His biggest love — besides his family — was music, though. His classical record collection — on LP and reel-to-reel tape; later on CD — was enormous. He enjoyed very little in the popular music genre, though he did have a weak spot for the lead singer of the Stone Ponies, Linda Ronstadt (who, as it turns out, is now afflicted with Parkinson’s). While he tolerated the music that his kids listened to growing up, it was Beethoven and Mozart and Schubert and Chopin on the stereo in my house growing up. And opera, which I never really could appreciate the way I eventually started appreciating orchestral music.
In his last year or so, he had a small stereo and a modest collection of his favorite music with him at the “old folks’ home.” I’m glad he had his music to keep him company, though I don’t think he was really able to make use of the equipment for the last few months.
Ken didn’t just listen to music during his lifetime. He was a singer — a tenor — who sang every chance he got. Growing up, I remember going to see him solo in Handel’s Messiah every year. While I never picked up a love for opera, I relish my memory of seeing him perform in Sacramento in the chorus there shortly before his diagnosis. I have a cassette tape — I ought to digitize it — of some of his favorite classical songs that he’d sing. (Schubert’s “Was ist Sylvia” for example, or his parody of “Granada” called “Granola”, a tribute to the crunchy cereal.)
Parkinson’s took away his singing and speaking voice, gradually, though sometimes there were little reprieves. I wasn’t there, but a couple of years ago, there was a memorial service for a friend, at a time when the disease had taken away most of his voice, where he found himself singing, full-strength, a song in tribute at the memorial. For those who knew him there, it seemed like a small miracle. I wish I had been there for that.

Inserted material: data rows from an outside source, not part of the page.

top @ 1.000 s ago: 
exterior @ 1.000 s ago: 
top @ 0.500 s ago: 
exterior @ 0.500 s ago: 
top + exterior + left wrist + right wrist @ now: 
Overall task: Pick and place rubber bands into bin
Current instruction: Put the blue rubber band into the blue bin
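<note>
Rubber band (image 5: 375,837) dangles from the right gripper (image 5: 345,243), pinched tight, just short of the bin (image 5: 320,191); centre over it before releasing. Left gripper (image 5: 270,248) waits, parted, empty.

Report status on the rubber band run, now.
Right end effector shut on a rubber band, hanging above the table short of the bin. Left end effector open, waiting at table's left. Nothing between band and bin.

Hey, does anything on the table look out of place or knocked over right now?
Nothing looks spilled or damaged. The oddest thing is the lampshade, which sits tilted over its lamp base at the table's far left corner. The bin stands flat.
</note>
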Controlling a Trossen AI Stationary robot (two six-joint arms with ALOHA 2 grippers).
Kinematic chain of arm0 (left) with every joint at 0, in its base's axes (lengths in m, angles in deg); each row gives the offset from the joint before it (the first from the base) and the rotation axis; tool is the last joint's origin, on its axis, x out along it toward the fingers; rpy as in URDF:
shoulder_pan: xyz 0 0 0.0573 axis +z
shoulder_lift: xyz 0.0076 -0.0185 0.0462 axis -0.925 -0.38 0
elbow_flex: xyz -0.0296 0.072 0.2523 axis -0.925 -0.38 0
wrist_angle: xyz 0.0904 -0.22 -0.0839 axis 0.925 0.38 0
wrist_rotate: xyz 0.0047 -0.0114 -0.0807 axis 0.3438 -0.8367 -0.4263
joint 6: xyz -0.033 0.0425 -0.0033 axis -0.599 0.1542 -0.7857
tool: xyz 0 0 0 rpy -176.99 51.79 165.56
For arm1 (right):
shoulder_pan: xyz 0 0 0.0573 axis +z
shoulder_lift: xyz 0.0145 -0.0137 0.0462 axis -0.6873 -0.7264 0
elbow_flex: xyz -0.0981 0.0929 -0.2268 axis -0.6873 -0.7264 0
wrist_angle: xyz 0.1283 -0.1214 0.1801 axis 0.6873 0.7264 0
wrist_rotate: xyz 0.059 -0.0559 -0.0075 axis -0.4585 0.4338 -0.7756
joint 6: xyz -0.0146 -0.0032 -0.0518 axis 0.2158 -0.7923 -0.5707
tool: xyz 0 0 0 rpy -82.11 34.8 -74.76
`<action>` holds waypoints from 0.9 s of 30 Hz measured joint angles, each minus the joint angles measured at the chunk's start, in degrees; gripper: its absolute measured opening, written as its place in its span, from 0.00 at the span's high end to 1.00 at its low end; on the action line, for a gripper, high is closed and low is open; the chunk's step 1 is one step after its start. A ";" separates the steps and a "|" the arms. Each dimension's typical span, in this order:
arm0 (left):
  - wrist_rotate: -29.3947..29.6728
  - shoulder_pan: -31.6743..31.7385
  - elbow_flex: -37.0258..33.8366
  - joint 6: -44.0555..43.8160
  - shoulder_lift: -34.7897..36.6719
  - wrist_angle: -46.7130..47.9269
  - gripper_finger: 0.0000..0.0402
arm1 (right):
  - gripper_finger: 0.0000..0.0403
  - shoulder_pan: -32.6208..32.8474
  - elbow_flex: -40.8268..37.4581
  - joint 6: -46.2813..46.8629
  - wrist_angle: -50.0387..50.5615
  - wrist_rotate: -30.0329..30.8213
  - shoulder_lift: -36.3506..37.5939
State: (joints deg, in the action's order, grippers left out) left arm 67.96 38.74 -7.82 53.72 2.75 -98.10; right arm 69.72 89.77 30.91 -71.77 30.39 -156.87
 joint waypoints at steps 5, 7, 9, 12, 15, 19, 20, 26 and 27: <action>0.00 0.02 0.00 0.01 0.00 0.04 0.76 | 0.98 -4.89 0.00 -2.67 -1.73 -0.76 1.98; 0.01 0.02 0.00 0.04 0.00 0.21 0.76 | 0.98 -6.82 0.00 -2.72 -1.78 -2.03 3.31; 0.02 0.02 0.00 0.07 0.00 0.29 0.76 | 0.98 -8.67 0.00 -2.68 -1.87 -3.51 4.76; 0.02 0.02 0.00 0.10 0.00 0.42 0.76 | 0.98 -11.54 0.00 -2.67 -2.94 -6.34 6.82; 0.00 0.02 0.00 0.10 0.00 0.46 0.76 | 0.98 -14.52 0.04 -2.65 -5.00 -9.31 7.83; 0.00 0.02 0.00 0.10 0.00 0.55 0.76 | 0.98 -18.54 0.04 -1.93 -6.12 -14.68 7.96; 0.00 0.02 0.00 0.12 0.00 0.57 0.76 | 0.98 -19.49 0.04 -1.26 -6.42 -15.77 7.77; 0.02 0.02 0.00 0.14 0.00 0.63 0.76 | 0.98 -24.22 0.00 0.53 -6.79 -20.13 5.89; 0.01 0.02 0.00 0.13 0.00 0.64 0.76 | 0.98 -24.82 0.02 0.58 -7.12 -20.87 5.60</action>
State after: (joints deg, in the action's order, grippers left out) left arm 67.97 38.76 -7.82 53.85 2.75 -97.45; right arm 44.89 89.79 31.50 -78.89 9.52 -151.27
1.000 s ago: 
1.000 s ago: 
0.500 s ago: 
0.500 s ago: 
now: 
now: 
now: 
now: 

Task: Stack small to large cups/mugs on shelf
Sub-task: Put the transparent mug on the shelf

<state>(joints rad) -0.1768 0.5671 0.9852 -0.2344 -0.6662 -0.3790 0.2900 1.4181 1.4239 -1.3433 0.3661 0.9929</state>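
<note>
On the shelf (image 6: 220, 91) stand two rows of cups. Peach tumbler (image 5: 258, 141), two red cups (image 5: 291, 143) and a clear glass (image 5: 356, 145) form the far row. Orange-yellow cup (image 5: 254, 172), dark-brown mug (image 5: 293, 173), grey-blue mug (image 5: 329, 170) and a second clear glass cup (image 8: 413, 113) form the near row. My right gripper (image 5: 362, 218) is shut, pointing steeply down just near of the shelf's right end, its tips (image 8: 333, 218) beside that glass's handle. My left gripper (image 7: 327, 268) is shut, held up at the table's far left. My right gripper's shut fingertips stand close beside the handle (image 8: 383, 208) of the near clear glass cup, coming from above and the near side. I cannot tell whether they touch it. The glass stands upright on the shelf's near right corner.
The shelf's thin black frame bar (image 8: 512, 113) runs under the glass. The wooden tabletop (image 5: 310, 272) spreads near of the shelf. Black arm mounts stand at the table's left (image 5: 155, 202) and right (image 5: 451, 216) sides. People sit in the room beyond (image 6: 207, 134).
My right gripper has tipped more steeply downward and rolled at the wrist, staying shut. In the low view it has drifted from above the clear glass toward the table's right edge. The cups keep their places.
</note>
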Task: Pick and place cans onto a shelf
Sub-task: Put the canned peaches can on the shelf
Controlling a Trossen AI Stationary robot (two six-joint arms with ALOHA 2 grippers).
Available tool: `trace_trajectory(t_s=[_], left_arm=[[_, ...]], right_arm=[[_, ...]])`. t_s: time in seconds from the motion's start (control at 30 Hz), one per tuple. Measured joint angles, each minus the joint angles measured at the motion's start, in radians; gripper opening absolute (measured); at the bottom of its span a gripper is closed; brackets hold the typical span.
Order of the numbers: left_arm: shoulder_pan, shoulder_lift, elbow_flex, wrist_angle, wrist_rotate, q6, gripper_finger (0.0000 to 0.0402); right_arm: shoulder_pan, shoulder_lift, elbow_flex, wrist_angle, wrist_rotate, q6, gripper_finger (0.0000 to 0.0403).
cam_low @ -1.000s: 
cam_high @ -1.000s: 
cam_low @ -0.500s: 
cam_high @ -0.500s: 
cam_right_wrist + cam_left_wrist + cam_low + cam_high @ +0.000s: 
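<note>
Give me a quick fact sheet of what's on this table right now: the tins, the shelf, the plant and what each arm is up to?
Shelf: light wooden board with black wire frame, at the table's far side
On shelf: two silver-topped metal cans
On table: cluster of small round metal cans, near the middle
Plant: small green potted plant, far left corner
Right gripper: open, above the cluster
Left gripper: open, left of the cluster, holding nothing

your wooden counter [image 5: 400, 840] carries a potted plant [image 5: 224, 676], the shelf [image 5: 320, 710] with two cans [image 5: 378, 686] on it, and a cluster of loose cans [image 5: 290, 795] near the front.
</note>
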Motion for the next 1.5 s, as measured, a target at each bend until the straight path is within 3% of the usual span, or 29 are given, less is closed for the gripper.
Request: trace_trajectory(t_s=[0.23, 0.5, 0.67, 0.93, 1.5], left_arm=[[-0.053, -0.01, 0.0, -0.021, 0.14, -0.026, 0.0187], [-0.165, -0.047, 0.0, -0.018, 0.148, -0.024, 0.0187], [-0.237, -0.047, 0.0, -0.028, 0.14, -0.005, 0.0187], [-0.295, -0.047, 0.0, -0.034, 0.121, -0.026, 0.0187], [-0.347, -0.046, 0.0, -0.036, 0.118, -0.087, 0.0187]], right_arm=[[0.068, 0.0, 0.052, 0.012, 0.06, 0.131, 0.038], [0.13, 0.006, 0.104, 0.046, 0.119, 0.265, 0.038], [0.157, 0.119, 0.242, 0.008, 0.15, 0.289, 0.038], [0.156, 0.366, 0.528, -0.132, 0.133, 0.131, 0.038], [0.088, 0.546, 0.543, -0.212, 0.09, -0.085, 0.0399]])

I also remember him acting — a talent that completely skipped my generation. But he loved performing in community theatre, and also created a one-man show that he would perform week after week at a local campground resort, where he would play the famed stagecoach robber Black Bart.
Last year, my mom found an old reel-to-reel tape that was labeled somewhat cryptically along the lines of “Baby Announcement.” Intrigued, but with no machine to play it on, I took it home. Some research found a service that would convert a reel-to-reel tape into MP3 audio. Taking a gamble, I ordered a digitized recording. What came back (over a file download) was a treasure. When I was born — I’m the oldest — my dad had come home from the hospital, fired up his tape recorder, and called the relatives to announce my arrival. Hearing his speaking voice at its full strength — he was younger than I am now, actually — was amazing. I could also make out the voices of my grandmothers through the phone. Later in the tape, interspersed with odd recordings of music and television, so I’m glad I kept at it — I found other recordings from my own early childhood that he made while he was watching me. Amazing. What a great vault of memories from my life, from a time when I was too young to remember myself.
My dad was an amazing man and a loving father. And I know we had a good relationship throughout the entire intersection of our lifetimes. And I will miss him terribly.
And after all that Parkinson’s disease took from him, I’m glad that his journey is finally over.